PROBLEM DETAILS
Check each line of the entries for "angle" and report the ones that have it.

MATERIAL PROVIDED
>>

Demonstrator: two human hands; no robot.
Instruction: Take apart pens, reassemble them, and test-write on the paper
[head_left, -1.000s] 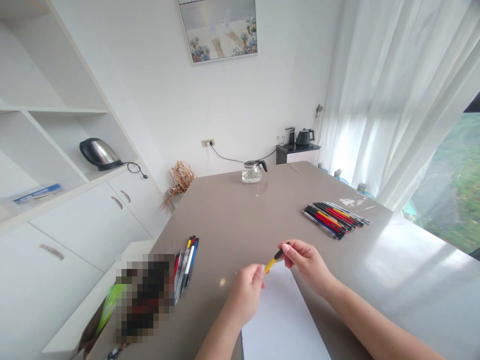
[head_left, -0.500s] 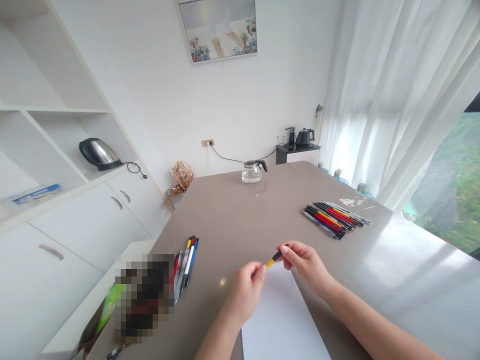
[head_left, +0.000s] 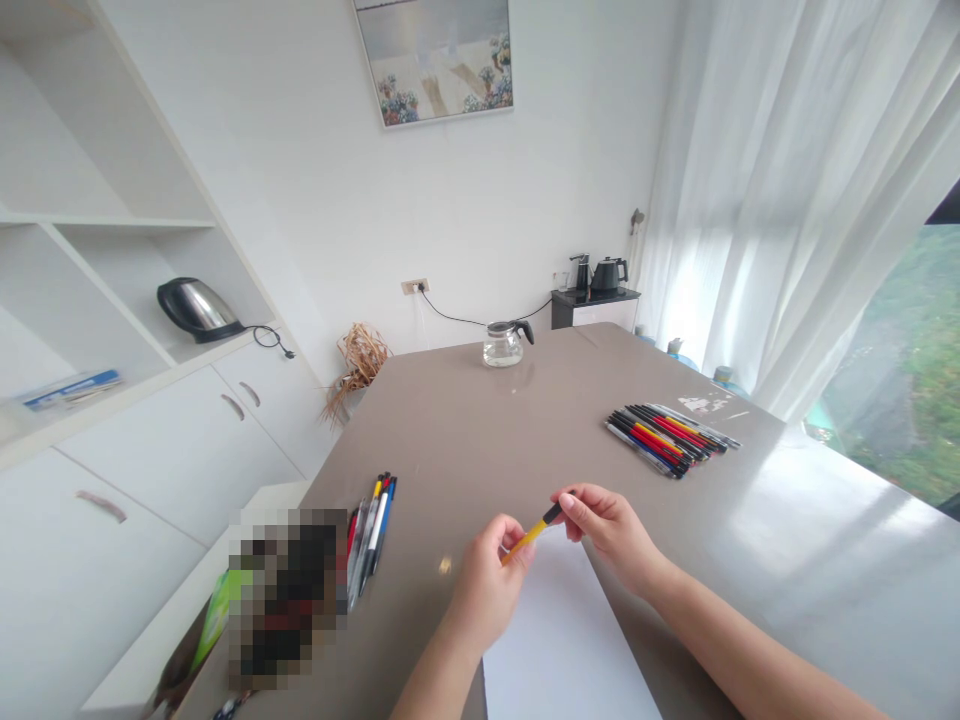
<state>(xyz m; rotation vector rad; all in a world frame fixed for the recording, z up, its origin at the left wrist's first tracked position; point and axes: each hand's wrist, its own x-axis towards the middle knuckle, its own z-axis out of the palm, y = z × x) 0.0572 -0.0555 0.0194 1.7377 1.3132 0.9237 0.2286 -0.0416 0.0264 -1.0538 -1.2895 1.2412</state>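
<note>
A yellow pen (head_left: 531,533) with a black end is held between both hands just above the grey-brown table (head_left: 480,430). My left hand (head_left: 489,585) pinches the yellow barrel. My right hand (head_left: 609,528) pinches the black end. More of the yellow barrel shows between the hands than before. A white sheet of paper (head_left: 562,640) lies under and in front of the hands.
A small group of pens (head_left: 373,528) lies at the left of the table beside a blurred patch. A larger row of pens (head_left: 667,430) lies at the right. A glass jug (head_left: 506,343) stands at the far edge. Shelves with a kettle (head_left: 196,308) are on the left.
The two hands have drawn slightly apart along the pen, the left one sliding down and left, so a longer stretch of yellow barrel shows.
</note>
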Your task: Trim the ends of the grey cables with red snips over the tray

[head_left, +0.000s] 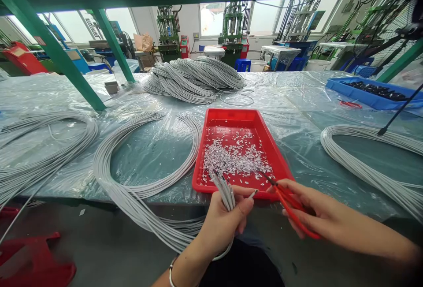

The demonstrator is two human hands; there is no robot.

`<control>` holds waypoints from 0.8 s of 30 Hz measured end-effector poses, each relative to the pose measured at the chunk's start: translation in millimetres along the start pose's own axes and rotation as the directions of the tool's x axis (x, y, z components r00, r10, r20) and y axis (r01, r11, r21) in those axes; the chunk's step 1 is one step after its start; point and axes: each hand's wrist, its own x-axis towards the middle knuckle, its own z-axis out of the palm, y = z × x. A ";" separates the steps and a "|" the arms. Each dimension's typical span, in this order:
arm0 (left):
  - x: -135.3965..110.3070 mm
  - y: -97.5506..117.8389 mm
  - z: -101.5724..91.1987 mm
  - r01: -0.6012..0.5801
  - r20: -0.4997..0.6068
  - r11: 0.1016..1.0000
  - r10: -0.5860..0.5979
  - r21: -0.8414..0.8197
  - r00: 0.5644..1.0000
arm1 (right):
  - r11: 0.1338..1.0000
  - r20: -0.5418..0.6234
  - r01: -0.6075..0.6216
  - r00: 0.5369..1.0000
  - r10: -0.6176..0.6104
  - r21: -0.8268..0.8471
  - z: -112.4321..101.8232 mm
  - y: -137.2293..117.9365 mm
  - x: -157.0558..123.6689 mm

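Observation:
My left hand is closed round a bundle of grey cables, their cut ends pointing up and away. One cable end sticks out apart from the others, between thumb and finger. In my right hand is a pair of red-handled cutting pliers, its dark jaws close to the single cable end but not touching it. Both hands are at the near edge of a red tray, where many small shiny scraps lie scattered. The cables run back from my left hand into a loose coil on the left.
A large heap of grey cable lies behind the tray. More cable bundles rest at far left and right. A blue tray of black parts stands at back right. Green frame posts rise from the plastic-covered table.

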 end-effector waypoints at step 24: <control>-2.1 -2.2 -1.1 -0.002 -0.050 0.980 -0.008 -0.201 0.999 | 0.994 -0.062 0.023 0.998 -0.030 -0.110 26.8 1.2 -31.9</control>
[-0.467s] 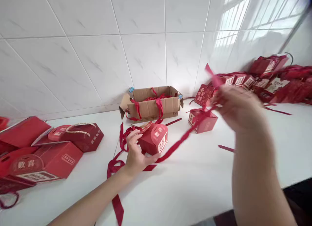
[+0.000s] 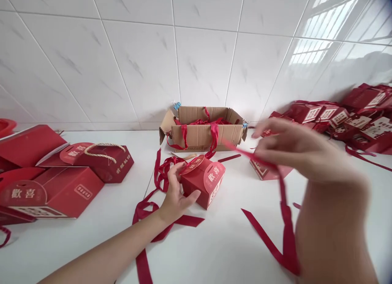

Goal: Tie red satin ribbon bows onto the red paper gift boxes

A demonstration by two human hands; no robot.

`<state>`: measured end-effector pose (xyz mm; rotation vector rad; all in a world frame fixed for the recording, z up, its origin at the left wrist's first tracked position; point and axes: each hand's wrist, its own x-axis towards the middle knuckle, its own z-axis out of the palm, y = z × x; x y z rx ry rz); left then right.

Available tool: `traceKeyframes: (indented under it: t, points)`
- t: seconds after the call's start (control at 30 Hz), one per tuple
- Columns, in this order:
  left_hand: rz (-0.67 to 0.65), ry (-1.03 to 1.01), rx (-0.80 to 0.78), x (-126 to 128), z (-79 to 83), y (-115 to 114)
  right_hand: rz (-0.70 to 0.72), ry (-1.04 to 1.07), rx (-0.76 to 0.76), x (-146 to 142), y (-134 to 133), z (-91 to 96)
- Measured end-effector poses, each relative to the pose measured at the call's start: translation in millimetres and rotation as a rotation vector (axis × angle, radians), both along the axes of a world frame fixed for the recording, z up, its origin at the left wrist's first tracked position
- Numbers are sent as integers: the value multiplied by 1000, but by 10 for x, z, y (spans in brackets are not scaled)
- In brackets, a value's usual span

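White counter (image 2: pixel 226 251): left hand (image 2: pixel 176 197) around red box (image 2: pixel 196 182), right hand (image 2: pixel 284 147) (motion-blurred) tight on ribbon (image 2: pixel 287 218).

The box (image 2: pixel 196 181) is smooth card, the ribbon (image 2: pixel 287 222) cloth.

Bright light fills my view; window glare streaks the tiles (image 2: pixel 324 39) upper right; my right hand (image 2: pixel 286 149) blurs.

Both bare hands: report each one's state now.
Left hand: holding a small red cardboard box with pale lettering.
Right hand: blurred, closed on a long red fabric ribbon.
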<state>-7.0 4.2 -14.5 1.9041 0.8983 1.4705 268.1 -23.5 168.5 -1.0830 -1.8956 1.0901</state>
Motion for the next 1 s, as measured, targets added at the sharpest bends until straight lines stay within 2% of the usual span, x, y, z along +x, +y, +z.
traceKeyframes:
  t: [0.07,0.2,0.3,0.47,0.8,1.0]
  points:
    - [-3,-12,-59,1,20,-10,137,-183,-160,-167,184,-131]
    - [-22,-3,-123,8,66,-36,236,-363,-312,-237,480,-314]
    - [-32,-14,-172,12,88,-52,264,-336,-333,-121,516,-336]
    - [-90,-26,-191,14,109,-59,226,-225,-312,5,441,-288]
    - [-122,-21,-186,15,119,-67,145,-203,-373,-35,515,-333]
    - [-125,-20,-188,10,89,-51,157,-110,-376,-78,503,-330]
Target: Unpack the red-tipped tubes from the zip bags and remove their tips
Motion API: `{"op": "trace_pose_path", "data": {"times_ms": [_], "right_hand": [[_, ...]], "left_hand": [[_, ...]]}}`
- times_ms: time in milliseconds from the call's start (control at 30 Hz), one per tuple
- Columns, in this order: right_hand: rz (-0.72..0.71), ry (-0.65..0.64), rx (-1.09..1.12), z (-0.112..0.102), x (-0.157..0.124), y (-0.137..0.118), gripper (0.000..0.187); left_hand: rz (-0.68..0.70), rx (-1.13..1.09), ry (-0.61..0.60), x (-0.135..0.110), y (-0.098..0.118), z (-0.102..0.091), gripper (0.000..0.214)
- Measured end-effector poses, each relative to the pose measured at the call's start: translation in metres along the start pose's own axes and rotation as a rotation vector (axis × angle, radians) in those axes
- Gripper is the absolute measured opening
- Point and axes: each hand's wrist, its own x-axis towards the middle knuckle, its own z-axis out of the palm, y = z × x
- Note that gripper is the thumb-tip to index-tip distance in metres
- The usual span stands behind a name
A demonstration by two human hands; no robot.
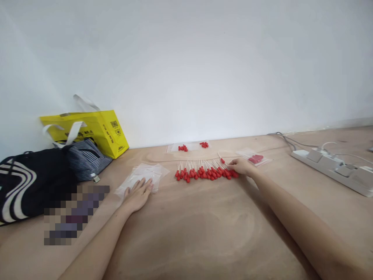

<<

RESULT OF THIS TASK
- Measured end-effector poses, each relative to the pose measured at the call's start: translation in millimetres and rotation as a rotation vector (axis × angle, radians), both along the axes of a world frame fixed for the recording, z up, its origin at the left wrist's first tracked position
- Measured end-effector poses, each relative to the pose measured at the call's start: translation in metres along the start pose's own axes and rotation as a rotation vector (axis × angle, radians) in those axes

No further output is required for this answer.